Nevertheless, ramosetron reduced the severity of nausea and the frequency of dizziness between 6 and 24 hours after surgery (P = 0.02, P = 0.04, respectively). In addition, although not statistically significant, the incidence rates of nausea and vomiting with ramosetron were less than those for ondansetron between 24 and 48 hours after surgery.

Although ramosetron was superior to ondansetron in preventing PONV in patients undergoing other highly susceptible surgical circumstances, such as lumbar spine surgery [12] or unilateral total knee replacement [13], we did not observe a satisfactory antiemetic effect with ramosetron in patients undergoing MVD with RMC. Thus, we could consider possible reasons why MVD with RMC is associated with significantly increased and prolonged risk of PONV. As suggested by Eberhart et al. [17], blood clots or air around the surgical sites may trigger the nearby area postrema, located in the vomiting center. Specifically, the reduction rate of pneumocephalus after craniotomy, an unavoidable sequela of craniotomy, may provide insight as to why an antiemetic plan should be in place during the first 48 hours after surgery, as pneumocephalus resolves by 31% per day after craniotomy [18].

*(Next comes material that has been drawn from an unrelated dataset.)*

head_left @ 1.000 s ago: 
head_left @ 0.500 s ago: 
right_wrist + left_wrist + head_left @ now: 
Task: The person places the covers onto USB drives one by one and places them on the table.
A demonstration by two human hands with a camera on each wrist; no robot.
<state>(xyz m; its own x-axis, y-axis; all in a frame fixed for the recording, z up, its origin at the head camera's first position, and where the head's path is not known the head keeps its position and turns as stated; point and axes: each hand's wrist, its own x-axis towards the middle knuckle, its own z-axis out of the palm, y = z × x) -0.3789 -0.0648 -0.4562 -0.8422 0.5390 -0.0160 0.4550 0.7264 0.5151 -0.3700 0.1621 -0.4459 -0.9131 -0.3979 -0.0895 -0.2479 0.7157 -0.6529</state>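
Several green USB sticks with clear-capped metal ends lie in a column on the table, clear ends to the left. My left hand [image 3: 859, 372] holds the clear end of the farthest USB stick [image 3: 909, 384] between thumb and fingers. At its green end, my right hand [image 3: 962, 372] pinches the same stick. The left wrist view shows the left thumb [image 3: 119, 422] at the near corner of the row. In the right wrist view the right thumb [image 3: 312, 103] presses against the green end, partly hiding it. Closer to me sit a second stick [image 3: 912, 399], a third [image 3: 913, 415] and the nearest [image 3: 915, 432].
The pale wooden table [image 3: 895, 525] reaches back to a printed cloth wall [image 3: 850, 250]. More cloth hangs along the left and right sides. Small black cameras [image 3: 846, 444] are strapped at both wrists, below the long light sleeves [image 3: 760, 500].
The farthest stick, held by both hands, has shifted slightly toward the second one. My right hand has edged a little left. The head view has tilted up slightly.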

There are several possible limitations of this study. First, we did not compare the antiemetic efficacy of ramosetron to that of a placebo control. However, a study design with a placebo control group would be inappropriate because the subjects were at an extremely high risk for PONV. Secondly, the anesthetic duration in group R lasted slightly longer than that in group O (261 ± 53 vs. 231 ± 41 minutes, P = 0.01). However, we considered that the small difference of 30 minutes would not significantly affect the antiemetic efficacy of ramosetron. Of importance, lastly, the sample size of our preliminary study may have been too small to detect statistical significance in the differences between ramosetron and ondansetron. In fact, clinical trials for especially high-risk patients for PONV require as few patients as possible to be enrolled, as severe nausea or vomiting after craniotomy is associated with higher morbidity and mortality rates as well as higher medical expenses.

In conclusion, ramosetron and ondansetron showed no significant differences with regard to the preventive efficacy of PONV after MVD with RMC. However, considering the pilot nature of this study, the results here are not definitive. A multimodal antiemetic approach can be considered for at least 48 hours after MVD with RMC, as the efficacy of using ramosetron alone may not be enough to prevent PONV in patients undergoing MVD with RMC. In addition, the development of a therapeutic regimen for antiemesis will be necessary.